1990
A flash of color broke in on her dream and startled her awake.
I knew I shouldn’t have had that second Vodka Collins, Bonnie thought.
Hard alcohol always made her jumpy, restless. She rolled onto her side, shut her eyes, felt a faint mountain breeze coming through the cracked window.
But then she heard what sounded like a man clearing his throat, and she knew it was this sound, and not her dream, that had woken her. The noise hadn’t come from the man lying beside her, who wasn’t so much asleep as passed out, but from somewhere farther off in the room. She sat up, reached for the lamp on her nightstand.
“Don’t bother,” the intruder said. “This will be over real quick.”
Bonnie’s first instinct was to pull the covers up around her neck. She looked toward the voice and squinted. A large silhouette emerged from the darkness. She couldn’t be sure, but she thought the man was smiling. Maybe this was a joke. Another prank being played by one of the patrons from the bar.
“I don’t know you are, but this isn’t funny,” Bonnie said. “In fact, it’s criminal. If you’re still here by the time I switch this light on, I will press charges.”
Her own words sounded strange to her, like she’d borrowed the phrasing from her schoolmarm mother. Maybe, she thought, that’s how people cope with terror: by channeling someone else.
“He don’t wake easy,” the intruder said, gesturing to the other side of the bed with what Bonnie now saw was a long-barreled revolver. “Must be all that Jack D,” he added.
So he had been watching them at the bar.

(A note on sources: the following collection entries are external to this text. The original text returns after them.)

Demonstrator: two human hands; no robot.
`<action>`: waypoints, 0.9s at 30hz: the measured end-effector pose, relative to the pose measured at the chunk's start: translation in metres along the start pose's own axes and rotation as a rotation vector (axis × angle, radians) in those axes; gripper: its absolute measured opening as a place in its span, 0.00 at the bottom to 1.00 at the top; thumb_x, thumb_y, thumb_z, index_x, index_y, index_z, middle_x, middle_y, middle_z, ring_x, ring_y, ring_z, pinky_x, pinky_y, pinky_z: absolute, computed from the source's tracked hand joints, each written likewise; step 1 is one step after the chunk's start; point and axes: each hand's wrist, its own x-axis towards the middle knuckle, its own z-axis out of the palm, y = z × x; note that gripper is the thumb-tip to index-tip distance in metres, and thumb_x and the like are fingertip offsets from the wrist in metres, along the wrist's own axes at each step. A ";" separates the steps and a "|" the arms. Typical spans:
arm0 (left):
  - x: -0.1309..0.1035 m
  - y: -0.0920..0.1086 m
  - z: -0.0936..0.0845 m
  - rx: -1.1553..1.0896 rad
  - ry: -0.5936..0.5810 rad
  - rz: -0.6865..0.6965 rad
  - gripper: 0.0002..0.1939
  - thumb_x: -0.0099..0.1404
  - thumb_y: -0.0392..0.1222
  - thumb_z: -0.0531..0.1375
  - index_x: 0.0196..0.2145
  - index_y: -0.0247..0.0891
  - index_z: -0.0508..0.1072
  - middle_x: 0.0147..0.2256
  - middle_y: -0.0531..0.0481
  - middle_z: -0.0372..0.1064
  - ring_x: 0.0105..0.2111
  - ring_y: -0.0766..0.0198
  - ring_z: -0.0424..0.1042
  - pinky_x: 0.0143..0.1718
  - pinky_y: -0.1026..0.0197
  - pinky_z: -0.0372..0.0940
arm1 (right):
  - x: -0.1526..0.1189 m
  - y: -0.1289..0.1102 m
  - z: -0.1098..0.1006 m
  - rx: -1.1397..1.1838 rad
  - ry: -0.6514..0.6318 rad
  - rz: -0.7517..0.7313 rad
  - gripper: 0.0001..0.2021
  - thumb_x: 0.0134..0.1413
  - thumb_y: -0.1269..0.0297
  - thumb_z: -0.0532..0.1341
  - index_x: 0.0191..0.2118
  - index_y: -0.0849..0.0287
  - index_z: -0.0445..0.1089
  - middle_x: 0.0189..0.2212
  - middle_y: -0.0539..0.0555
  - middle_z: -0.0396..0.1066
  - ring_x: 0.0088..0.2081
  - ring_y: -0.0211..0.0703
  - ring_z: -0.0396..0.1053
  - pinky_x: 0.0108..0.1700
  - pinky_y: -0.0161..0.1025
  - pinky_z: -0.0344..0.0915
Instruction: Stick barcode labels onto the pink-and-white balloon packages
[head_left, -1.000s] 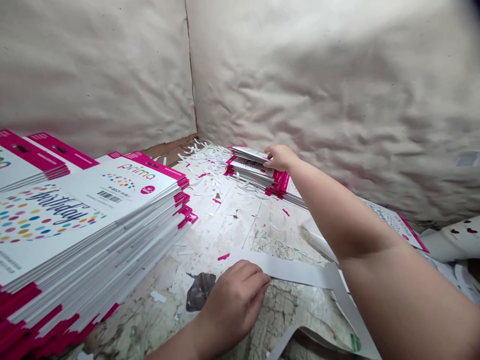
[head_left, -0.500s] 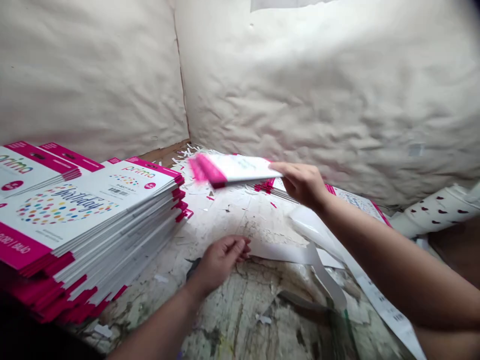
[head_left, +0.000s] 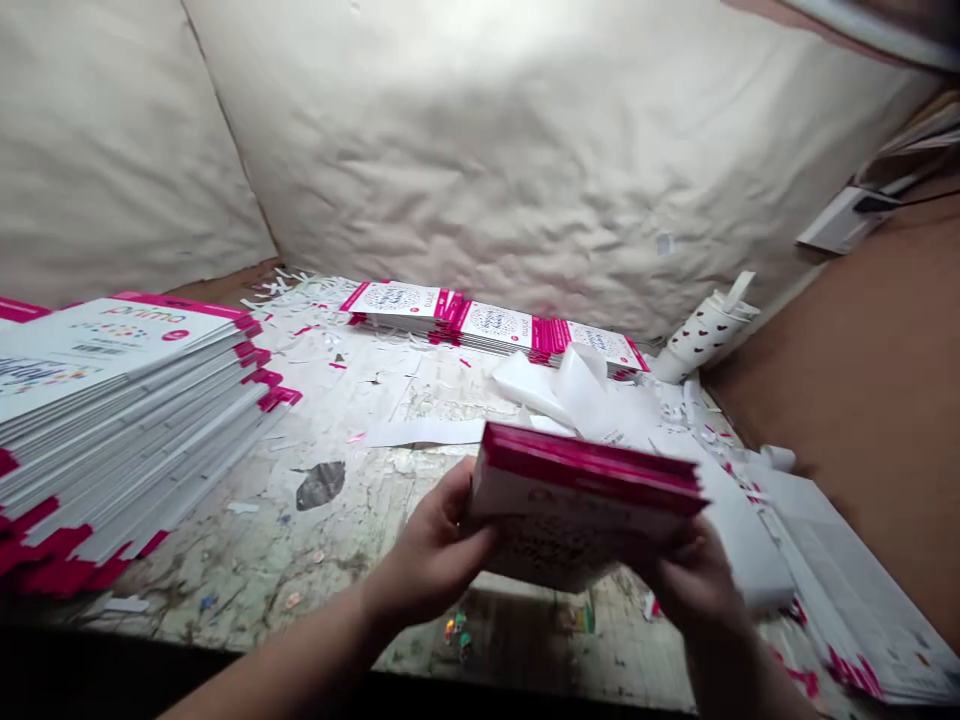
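A bundle of pink-and-white printed packets (head_left: 577, 505) is held tilted above the front of the table, its pink edges upward and a printed face towards me. My left hand (head_left: 442, 550) grips the bundle's left side, thumb across the front. At the right side my right hand (head_left: 690, 575) is closed on the same bundle, dark and slightly blurred. On the left rises a tall stack of similar packets (head_left: 150, 400) with coloured dots. Just behind the held bundle lies a white paper strip (head_left: 427, 432).
Several piles of packets (head_left: 495, 325) line the back wall. Crumpled white backing paper (head_left: 581, 390) lies before them. A white tumbler with hearts (head_left: 705, 335) stands at the back right. White paper sheets (head_left: 847, 580) lie at right; scraps litter the worn table (head_left: 247, 570).
The packets have come from my raised right hand down to the front, and both hands now hold a bundle. My left hand was free of packets before. The view has turned right.
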 end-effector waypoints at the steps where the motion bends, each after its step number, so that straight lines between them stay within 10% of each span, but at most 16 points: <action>1: -0.002 0.000 0.008 0.080 0.025 0.056 0.21 0.59 0.46 0.61 0.49 0.42 0.64 0.46 0.43 0.68 0.45 0.55 0.69 0.45 0.54 0.67 | -0.008 0.002 0.006 0.053 -0.013 -0.010 0.20 0.46 0.51 0.63 0.45 0.50 0.67 0.36 0.56 0.75 0.39 0.54 0.74 0.34 0.49 0.74; 7: -0.005 -0.001 0.026 0.158 0.096 0.185 0.40 0.49 0.49 0.68 0.56 0.45 0.53 0.48 0.42 0.64 0.46 0.55 0.68 0.45 0.54 0.67 | -0.026 0.006 0.023 0.298 0.070 0.021 0.32 0.37 0.54 0.70 0.49 0.50 0.58 0.38 0.55 0.70 0.38 0.51 0.72 0.39 0.48 0.72; 12: -0.010 -0.007 0.028 0.082 -0.030 -0.048 0.09 0.55 0.42 0.65 0.33 0.36 0.72 0.30 0.48 0.71 0.29 0.63 0.71 0.30 0.62 0.68 | -0.034 0.027 0.018 0.253 -0.229 0.053 0.22 0.41 0.58 0.67 0.46 0.49 0.66 0.40 0.55 0.73 0.41 0.53 0.72 0.43 0.50 0.72; 15: -0.010 -0.006 0.026 0.143 -0.061 -0.027 0.08 0.57 0.43 0.62 0.31 0.35 0.73 0.30 0.48 0.72 0.30 0.63 0.71 0.31 0.62 0.68 | -0.049 0.051 0.009 0.221 -0.193 0.195 0.06 0.47 0.57 0.63 0.33 0.47 0.73 0.31 0.53 0.76 0.34 0.54 0.75 0.36 0.51 0.74; 21: -0.007 -0.005 -0.026 0.896 0.071 0.038 0.13 0.64 0.44 0.55 0.43 0.37 0.71 0.43 0.43 0.71 0.44 0.56 0.69 0.48 0.52 0.64 | -0.058 0.085 -0.076 0.301 0.425 0.446 0.18 0.44 0.57 0.64 0.44 0.47 0.70 0.41 0.55 0.75 0.44 0.55 0.72 0.49 0.55 0.67; 27: -0.008 -0.039 -0.026 1.424 -0.034 0.168 0.25 0.63 0.39 0.53 0.56 0.26 0.60 0.53 0.33 0.64 0.51 0.49 0.65 0.49 0.47 0.64 | -0.022 0.057 -0.088 0.502 0.204 0.665 0.24 0.48 0.59 0.62 0.53 0.54 0.64 0.45 0.60 0.73 0.48 0.58 0.70 0.52 0.56 0.65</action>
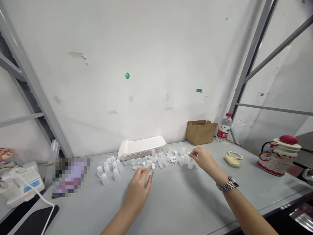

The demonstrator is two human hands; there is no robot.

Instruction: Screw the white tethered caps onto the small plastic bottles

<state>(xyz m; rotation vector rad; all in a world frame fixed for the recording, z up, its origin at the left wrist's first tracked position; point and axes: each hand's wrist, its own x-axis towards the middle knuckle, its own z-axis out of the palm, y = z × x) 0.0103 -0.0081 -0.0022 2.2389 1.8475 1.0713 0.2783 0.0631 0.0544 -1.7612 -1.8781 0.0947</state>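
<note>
My left hand [137, 186] is at the near edge of a pile of small white plastic parts [146, 160]. Thumb and index finger are closed around a small white cap [153, 167]. Further right, my right hand [203, 159] has its fingertips pinched at the top of a group of translucent small bottles [190, 163]. What sits between those fingertips is too small to make out. To the left of the pile stands another group of small capped bottles [104, 179], some with loop-like strips on the caps.
Behind the pile lies a stack of white sheets [144, 145]. At the back right are a cardboard box [199, 133] and a water bottle [224, 129]. A yellow case [232, 161] and a decorated jug [278, 158] stand right; a white device [24, 182] is left.
</note>
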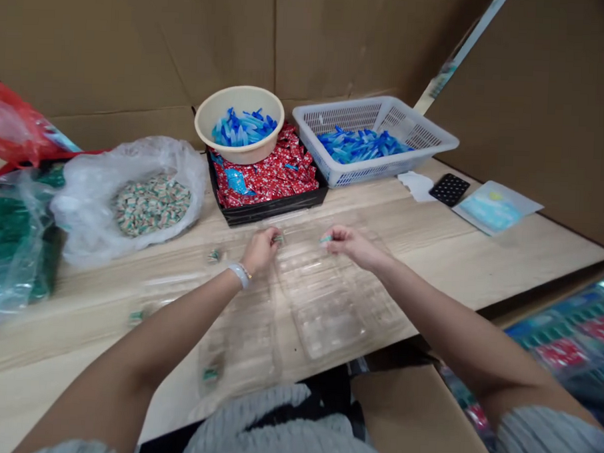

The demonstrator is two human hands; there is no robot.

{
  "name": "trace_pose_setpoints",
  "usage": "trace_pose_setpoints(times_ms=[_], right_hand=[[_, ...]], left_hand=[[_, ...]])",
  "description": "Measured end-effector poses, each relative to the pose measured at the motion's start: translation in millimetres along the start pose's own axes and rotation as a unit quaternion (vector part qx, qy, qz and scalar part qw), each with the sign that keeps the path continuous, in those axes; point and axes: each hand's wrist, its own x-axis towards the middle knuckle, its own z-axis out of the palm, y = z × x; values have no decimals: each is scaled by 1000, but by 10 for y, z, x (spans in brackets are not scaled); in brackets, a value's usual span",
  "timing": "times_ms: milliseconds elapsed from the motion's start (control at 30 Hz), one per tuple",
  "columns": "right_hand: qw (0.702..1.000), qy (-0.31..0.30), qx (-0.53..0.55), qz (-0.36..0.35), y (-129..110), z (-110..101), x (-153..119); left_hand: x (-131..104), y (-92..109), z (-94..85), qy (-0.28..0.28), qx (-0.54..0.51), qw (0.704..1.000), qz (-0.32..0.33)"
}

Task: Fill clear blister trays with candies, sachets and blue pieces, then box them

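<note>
both hands (261, 249) (350, 244) pinch small sweets (326, 239) over clear tray (323, 301).

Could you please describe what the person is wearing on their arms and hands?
Both forearms are bare, with no gloves on the left hand or the right hand. A pale band with a small metal piece circles the left wrist. Grey ribbed knit sleeves are pushed up to about the elbows. No rings are discernible.
</note>
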Motion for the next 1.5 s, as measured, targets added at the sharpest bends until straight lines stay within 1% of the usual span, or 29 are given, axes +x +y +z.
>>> trace_pose_setpoints(times_ms=[67,133,200,267,333,367,400,467,533,700,833,900,967,1067,1200,1233,1300,1367,1400,1500], right_hand=[[997,-54,-47,-23,112,195,-90],[984,-91,-127,-81,164,391,-118],[959,-121,-210,-148,178,536,-115],[926,-166,-274,-198,179,616,-109],[894,-211,-323,-227,185,646,-111],[882,-222,-344,-234,191,649,-114],[872,-225,-363,-237,199,650,-117],[863,-216,-389,-238,219,648,-117],[860,-211,-397,-240,241,648,-109],[854,-220,-394,-260,296,640,-97],[851,-189,-396,-287,335,606,-149],[842,-174,-404,-314,356,583,-177],[824,-164,-421,-341,377,565,-195],[806,-147,-451,-354,398,553,-206],[800,-134,-473,-345,401,562,-226],[800,-133,-473,-345,399,563,-231],[807,-133,-461,-344,395,558,-239],[828,-121,-432,-335,394,537,-242],[842,-111,-415,-327,395,521,-244],[876,-92,-375,-291,400,471,-265]], left_hand=[[-16,1,25,-2,46,999,12],[-20,20,27,1,83,996,17],[-5,39,26,3,104,995,10],[21,49,25,-1,113,994,0],[46,52,24,-7,119,993,0],[54,52,24,-10,121,993,1],[59,53,24,-12,124,992,3],[59,57,26,-14,128,992,6],[50,59,29,-13,129,991,10],[13,27,35,2,116,993,26],[-4,-40,20,15,101,994,44],[-2,-69,10,21,97,994,53],[6,-87,-2,19,95,993,60],[17,-93,-31,11,96,993,64],[-2,-74,-106,26,96,994,44],[-10,-62,-127,17,100,994,49],[-22,-27,-164,-23,120,990,72],[-27,18,-194,-65,152,982,94],[-32,42,-206,-73,167,978,99],[-98,115,-227,-55,188,975,105]])
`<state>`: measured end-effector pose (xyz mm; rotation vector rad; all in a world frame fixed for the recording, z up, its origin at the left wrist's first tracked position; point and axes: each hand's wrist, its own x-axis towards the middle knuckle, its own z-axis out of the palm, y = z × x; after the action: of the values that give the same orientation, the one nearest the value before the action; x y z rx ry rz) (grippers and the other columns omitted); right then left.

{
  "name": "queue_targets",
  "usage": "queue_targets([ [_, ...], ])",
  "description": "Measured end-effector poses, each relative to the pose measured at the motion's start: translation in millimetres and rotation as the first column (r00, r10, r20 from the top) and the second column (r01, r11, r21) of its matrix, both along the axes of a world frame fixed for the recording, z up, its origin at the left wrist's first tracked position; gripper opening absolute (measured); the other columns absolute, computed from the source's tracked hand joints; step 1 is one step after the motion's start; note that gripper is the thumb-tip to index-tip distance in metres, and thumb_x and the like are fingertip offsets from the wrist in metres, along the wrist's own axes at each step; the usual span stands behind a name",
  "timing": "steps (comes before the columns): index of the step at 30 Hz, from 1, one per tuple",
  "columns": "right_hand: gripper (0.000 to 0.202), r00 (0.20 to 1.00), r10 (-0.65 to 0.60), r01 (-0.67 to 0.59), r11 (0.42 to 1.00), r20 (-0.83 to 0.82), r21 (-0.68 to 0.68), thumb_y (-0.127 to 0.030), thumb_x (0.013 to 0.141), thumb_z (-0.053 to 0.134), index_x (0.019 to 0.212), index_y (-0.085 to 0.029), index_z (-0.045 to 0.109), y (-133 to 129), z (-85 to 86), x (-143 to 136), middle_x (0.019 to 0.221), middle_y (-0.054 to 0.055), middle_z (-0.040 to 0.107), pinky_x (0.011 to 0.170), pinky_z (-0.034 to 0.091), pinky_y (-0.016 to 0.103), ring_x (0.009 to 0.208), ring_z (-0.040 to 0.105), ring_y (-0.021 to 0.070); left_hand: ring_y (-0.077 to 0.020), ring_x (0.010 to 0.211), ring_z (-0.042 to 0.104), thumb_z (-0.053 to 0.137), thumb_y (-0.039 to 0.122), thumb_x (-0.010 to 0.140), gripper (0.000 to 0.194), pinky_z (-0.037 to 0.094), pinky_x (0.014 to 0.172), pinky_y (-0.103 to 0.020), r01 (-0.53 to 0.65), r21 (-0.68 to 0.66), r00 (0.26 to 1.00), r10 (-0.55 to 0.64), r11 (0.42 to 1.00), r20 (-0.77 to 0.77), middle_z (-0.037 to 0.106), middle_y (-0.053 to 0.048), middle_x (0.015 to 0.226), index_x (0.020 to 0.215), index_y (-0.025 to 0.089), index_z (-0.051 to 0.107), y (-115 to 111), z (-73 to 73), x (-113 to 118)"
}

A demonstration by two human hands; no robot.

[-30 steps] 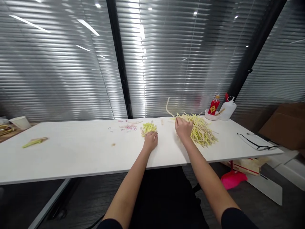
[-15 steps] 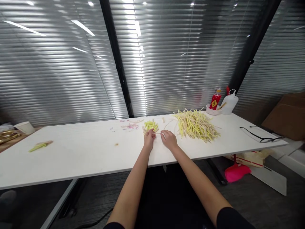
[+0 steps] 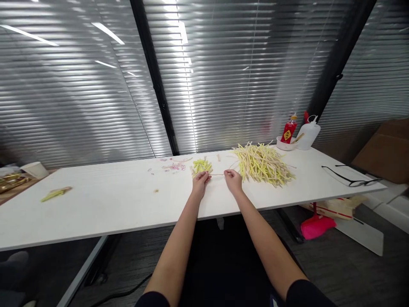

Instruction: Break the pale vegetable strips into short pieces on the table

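A thin pale strand (image 3: 217,174) is stretched level between my two hands, just above the white table. My left hand (image 3: 200,182) pinches its left end, beside a small pile of short yellow-green pieces (image 3: 202,165). The other end is between the closed fingers of my right hand (image 3: 233,181). Just right of that hand lies a large heap of long yellow and pale twisted strands (image 3: 263,164). Small pink and purple loops (image 3: 174,166) are scattered left of the small pile.
On the white table (image 3: 111,204) a small yellow-green bundle (image 3: 56,193) lies far left. A red bottle (image 3: 288,130) in a bowl and a white squeeze bottle (image 3: 308,134) stand back right; black glasses (image 3: 354,183) lie at the right end. Blinds hang behind.
My right hand has moved right, away from my left hand, and more of the strand shows between them. My left hand stays beside the small pile.
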<state>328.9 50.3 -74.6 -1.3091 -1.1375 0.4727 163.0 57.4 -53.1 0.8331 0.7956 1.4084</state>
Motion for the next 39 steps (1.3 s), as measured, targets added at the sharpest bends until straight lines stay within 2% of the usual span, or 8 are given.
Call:
queue_targets([
  [4,0.030,0.991,0.024,-0.023,1.000,-0.132,0.014,-0.042,0.072,0.060,0.089,-0.017,0.064,7.6,-7.9,3.3,0.088,0.007,0.070,0.068,0.050,0.029,0.072,0.063,0.0177,-0.0135,0.073,0.063,0.075,0.028,0.064,0.025,0.050,0.073,-0.030,-0.002,0.033,0.997,0.004,0.999,-0.080,0.065,-0.004,0.080,0.082,0.015,0.063,-6.9,-1.3,6.4],
  [10,0.034,0.969,0.041,-0.039,0.999,-0.242,0.013,-0.042,0.071,0.061,0.096,-0.019,0.054,9.3,-10.4,1.4,0.081,0.004,0.067,0.060,0.052,0.028,0.064,0.064,0.0155,-0.0153,0.073,0.063,0.064,0.012,0.061,0.023,0.049,0.076,-0.033,0.036,0.171,0.962,0.012,0.985,-0.274,0.063,-0.004,0.082,0.083,0.015,0.062,-12.9,-5.8,12.6],
  [15,0.035,0.914,0.067,-0.069,0.998,-0.401,0.008,-0.040,0.067,0.064,0.093,-0.019,0.054,6.0,-6.2,2.6,0.082,0.003,0.064,0.058,0.055,0.029,0.061,0.065,0.0149,-0.0174,0.078,0.062,0.061,0.015,0.065,0.016,0.048,0.078,-0.034,0.076,0.215,0.931,0.008,0.974,-0.365,0.066,-0.006,0.084,0.081,0.016,0.066,-11.1,-9.9,6.8],
  [21,0.035,0.901,0.021,-0.019,1.000,-0.434,0.008,-0.037,0.067,0.064,0.093,-0.018,0.053,6.5,-6.0,4.7,0.080,0.001,0.062,0.059,0.057,0.029,0.060,0.065,0.0140,-0.0145,0.075,0.061,0.076,0.020,0.056,0.040,0.046,0.072,-0.029,0.155,0.167,0.947,-0.099,0.974,-0.306,0.066,-0.006,0.092,0.095,0.017,0.067,-17.2,-4.5,3.1],
  [24,0.034,0.911,0.001,-0.004,1.000,-0.413,-0.006,-0.038,0.067,0.063,0.093,-0.019,0.053,8.2,-7.8,4.5,0.079,0.001,0.062,0.056,0.057,0.028,0.058,0.064,0.0137,-0.0111,0.066,0.057,0.078,0.022,0.055,0.036,0.043,0.063,-0.025,0.184,0.171,0.940,-0.123,0.968,-0.317,0.066,-0.005,0.087,0.089,0.016,0.069,-21.3,0.0,3.2],
  [28,0.032,0.922,-0.022,0.012,1.000,-0.387,-0.027,-0.036,0.066,0.062,0.092,-0.018,0.055,9.1,-9.7,4.8,0.080,0.002,0.062,0.054,0.056,0.028,0.055,0.063,0.0131,-0.0079,0.059,0.050,0.076,0.033,0.063,0.022,0.037,0.053,-0.022,0.151,0.168,0.944,-0.092,0.974,-0.317,0.067,-0.006,0.091,0.073,0.015,0.068,-22.9,3.3,4.0],
  [31,0.031,0.941,-0.026,0.013,0.999,-0.337,-0.040,-0.036,0.066,0.062,0.090,-0.017,0.057,9.2,-11.1,5.4,0.081,0.003,0.063,0.052,0.056,0.028,0.054,0.061,0.0125,-0.0084,0.056,0.049,0.075,0.039,0.066,0.025,0.036,0.050,-0.022,0.113,0.126,0.956,-0.073,0.986,-0.284,0.065,-0.005,0.077,0.072,0.015,0.066,-21.8,3.9,4.3],
  [39,0.033,0.970,0.091,-0.102,0.994,-0.227,-0.038,-0.036,0.068,0.061,0.094,-0.015,0.063,8.4,-13.5,5.1,0.084,0.005,0.065,0.051,0.050,0.026,0.053,0.058,0.0121,-0.0062,0.057,0.053,0.074,0.042,0.065,0.032,0.037,0.051,-0.019,-0.003,-0.026,1.000,0.003,1.000,0.000,0.058,0.000,0.072,0.077,0.016,0.059,-19.9,8.9,3.8],
])
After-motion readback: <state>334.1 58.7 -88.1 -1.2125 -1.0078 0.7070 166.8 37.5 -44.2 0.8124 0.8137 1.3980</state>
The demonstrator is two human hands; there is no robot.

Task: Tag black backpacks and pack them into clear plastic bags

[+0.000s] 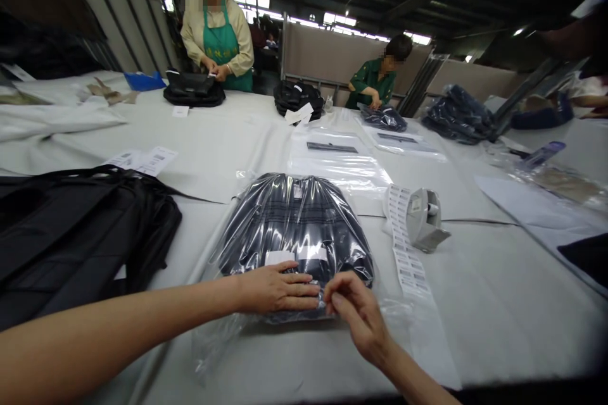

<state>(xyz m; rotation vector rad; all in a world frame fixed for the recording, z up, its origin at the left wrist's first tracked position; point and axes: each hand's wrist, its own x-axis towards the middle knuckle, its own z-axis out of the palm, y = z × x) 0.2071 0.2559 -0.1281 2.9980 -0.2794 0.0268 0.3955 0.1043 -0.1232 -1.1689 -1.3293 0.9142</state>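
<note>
A black bag (304,221) lies in a clear plastic bag on the white table, in front of me. Through the plastic show white labels (280,257) near its lower part. My left hand (280,289) rests flat on the plastic at the near end, fingers stretched to the right. Just right of it, my right hand (354,310) is curled at the near right edge of the wrapped bag, thumb and fingers drawn together; what they hold, if anything, is too small to make out.
Black bags (85,228) with paper tags lie at the left. A label roll on a dispenser (425,218) stands right of the wrapped bag, its strip (403,240) trailing nearer. Flat plastic bags (337,161) lie beyond. Two people (221,38) work across the table.
</note>
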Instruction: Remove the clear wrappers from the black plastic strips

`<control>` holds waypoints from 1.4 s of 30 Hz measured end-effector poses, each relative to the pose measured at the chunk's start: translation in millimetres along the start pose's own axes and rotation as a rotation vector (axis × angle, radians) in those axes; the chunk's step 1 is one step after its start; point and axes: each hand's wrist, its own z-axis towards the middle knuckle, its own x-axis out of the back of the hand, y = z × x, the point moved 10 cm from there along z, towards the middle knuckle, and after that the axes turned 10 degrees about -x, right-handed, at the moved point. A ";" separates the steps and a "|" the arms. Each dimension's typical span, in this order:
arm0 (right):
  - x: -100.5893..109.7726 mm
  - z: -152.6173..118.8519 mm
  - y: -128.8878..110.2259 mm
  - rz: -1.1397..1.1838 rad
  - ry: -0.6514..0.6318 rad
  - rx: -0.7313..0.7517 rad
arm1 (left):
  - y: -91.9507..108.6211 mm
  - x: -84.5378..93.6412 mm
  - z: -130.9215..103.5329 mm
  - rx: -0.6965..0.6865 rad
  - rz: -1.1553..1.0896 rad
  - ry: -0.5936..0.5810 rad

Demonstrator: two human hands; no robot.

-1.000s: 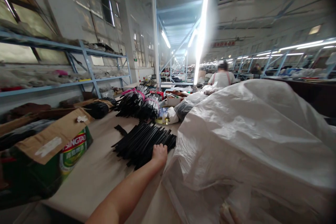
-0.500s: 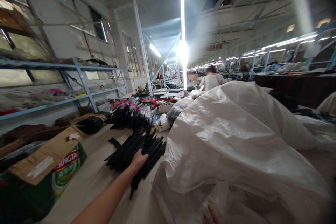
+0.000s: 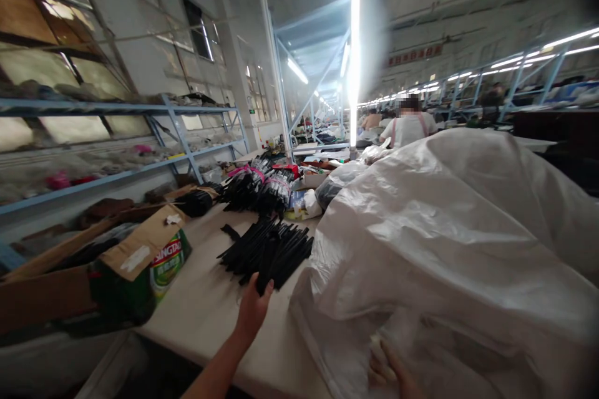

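Nearest, at one o'clock, the right hand is beside the white sheet; its fingers look bent, but I cannot tell if they pinch anything. At eleven o'clock, a little further, the left hand has its thumb and fingers closed around the near end of some black strips. These strips point toward twelve o'clock and lie over a pile of similar ones on the table. In my judgement, the grip should be firm and close to the ends, so that the thin strips stay parallel and do not fan out. It is also better to raise them slightly over the pile, because dragging could disturb the neighbours. The sheet spreads from one to three o'clock, just beside the pile, so strip ends could catch on its edge. At ten o'clock stands a green box. Behind the pile, near twelve o'clock, are tied bundles, and far away at one o'clock a person.
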 end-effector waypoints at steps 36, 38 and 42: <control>-51.7 -76.6 -38.2 -0.466 0.241 0.289 | 44.5 -21.0 -135.9 0.008 -0.319 -0.778; -53.2 -80.2 -39.6 -0.537 0.258 0.309 | 60.1 -23.8 -133.2 -0.056 -0.316 -0.796; -67.8 -69.7 -12.8 -0.586 0.268 0.294 | 80.4 -46.4 -125.7 -0.091 -0.293 -0.702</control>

Another local who didn’t want an Orange County developer—especially a female developer—scooping up property on their mountain. She would just have to show them that she was here to stay, that she hadn’t bought Camp Nelson Lodge on a whim: she’d fallen in love with the place. She sat up straighter, reached for the light. The porcelain base of the lamp seemed to explode before she heard the shot. She screamed, slammed her back flat against the wall.
The man beside her stirred, then came fully awake. He threw the covers back, swung his legs out of bed, and stumbled forward, still drunk. A second shot and he staggered, grabbed the dresser, brought it down on top of him.
The room went silent just long enough for Bonnie to realize she was going to die. Somehow the setting felt all wrong. Or rather the setting was right, but the timing was wrong. She was supposed to finish raising her kids here. Grow old here. Spend her waning years sharing the backwoods with her grandchildren.
She tried to call for help but couldn’t find the air inside her. The man raised his gun. Bonnie shut her eyes.
It was over.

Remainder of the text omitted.